While there are prominent examples of digital tools that are designed with a critical
reflexivity, standard practice in the digital humanities, as well as data science and
the social sciences, is to employ tools that go uninterrogated. Further, DH has stayed
closer to critique
than to design, typically employing tools designed for other fields
or general use. This has limited how DH is able to be productive: both how it is able to
produce theoretically-rigorous, content-specific tools and how it is able to produce its
own data for investigation.
Corporate tools face the scrutiny of the market to establish themselves, but academia
is not gifted with a talent for creating viral, widely-used digital platforms.
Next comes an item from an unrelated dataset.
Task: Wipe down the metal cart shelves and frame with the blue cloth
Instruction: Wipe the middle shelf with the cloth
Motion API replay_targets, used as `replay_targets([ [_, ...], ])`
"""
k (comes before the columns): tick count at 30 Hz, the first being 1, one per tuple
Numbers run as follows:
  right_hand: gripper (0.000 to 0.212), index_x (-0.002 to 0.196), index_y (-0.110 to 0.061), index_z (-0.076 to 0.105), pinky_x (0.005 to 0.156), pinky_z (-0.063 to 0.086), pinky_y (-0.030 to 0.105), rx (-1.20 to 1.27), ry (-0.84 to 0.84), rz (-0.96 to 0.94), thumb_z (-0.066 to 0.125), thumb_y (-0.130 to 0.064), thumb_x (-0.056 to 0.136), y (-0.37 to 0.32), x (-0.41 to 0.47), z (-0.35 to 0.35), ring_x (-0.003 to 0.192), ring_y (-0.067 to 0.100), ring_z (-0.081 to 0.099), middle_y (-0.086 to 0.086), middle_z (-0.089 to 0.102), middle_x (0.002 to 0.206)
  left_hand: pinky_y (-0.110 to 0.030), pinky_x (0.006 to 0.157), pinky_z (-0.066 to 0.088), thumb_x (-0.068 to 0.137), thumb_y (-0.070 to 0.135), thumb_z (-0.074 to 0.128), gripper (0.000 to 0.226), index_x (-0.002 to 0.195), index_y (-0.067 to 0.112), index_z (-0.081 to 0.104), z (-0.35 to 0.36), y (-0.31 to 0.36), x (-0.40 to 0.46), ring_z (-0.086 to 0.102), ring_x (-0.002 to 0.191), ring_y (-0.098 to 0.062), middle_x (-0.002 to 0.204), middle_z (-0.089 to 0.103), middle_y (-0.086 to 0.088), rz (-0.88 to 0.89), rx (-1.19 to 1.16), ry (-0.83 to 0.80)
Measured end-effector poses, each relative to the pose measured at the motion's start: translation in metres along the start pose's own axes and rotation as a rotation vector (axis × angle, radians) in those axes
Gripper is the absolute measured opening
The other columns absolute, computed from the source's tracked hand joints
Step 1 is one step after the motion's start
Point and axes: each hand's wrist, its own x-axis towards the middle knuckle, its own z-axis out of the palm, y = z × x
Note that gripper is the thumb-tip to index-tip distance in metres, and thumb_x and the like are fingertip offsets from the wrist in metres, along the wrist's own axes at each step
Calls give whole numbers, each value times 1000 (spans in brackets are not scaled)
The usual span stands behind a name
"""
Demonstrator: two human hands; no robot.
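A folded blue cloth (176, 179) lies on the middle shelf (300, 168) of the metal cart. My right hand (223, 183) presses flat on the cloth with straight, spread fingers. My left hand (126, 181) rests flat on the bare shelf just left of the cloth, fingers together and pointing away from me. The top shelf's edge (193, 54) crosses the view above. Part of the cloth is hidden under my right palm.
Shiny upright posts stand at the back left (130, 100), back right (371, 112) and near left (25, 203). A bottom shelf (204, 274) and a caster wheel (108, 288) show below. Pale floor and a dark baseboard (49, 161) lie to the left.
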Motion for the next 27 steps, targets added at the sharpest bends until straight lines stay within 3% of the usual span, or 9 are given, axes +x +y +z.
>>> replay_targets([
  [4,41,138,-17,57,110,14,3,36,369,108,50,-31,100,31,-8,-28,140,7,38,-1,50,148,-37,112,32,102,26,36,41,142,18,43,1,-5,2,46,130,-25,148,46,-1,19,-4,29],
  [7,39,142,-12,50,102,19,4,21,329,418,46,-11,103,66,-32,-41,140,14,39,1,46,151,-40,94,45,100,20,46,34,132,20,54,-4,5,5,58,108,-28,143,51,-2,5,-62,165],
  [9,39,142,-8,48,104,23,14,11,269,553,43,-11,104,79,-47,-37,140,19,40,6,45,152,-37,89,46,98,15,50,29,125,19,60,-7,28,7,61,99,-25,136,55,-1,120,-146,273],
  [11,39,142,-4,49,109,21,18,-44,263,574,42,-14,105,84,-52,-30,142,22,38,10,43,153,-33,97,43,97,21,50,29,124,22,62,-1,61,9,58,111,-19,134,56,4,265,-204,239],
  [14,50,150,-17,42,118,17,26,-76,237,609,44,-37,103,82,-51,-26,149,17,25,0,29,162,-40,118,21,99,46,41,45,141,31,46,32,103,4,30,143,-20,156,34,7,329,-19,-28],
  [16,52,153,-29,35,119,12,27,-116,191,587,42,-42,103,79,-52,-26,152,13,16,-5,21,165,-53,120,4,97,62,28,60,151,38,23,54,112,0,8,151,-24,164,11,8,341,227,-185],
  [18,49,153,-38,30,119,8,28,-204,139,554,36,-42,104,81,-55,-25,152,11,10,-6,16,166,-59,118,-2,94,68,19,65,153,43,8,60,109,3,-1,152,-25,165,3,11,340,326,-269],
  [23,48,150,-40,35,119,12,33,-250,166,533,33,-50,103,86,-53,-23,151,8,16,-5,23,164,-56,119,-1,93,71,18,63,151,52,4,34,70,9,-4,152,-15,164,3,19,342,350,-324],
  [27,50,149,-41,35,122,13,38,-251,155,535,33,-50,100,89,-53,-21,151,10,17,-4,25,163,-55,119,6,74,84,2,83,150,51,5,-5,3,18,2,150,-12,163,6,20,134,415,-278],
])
Tools are
used for hyper-specific purposes, they become obsolete or unsupported, or they’re
designed without a strong enough team from different fields. For a DH that matters,
academia must recognize the necessity of interdisciplinary collaboration as opposed to
market competition, the collective power of designing socially-empowering and productive
digital tools. And academia shouldn’t forget its place in education: As the digital
divide in businesses and schools grow, DH can more concretely position itself as public
discipline engaged in digital pedagogy and committed to digital literacy that can
overcome the tendency of technology to further segregate people based on class, race,
and education
Design as a whole needs to rethink its approaches to data, ethics, and education. If digital tools are reshaping society, we need to be critical in our design of tools. If data is the new oil, then we shouldn’t become the new oil barons, chasing data at any cost. This is not to limit the work of researchers but to suggest that there are productive affordances of digital design that can open up new methods and strategies for analyzing and producing data while effecting social change.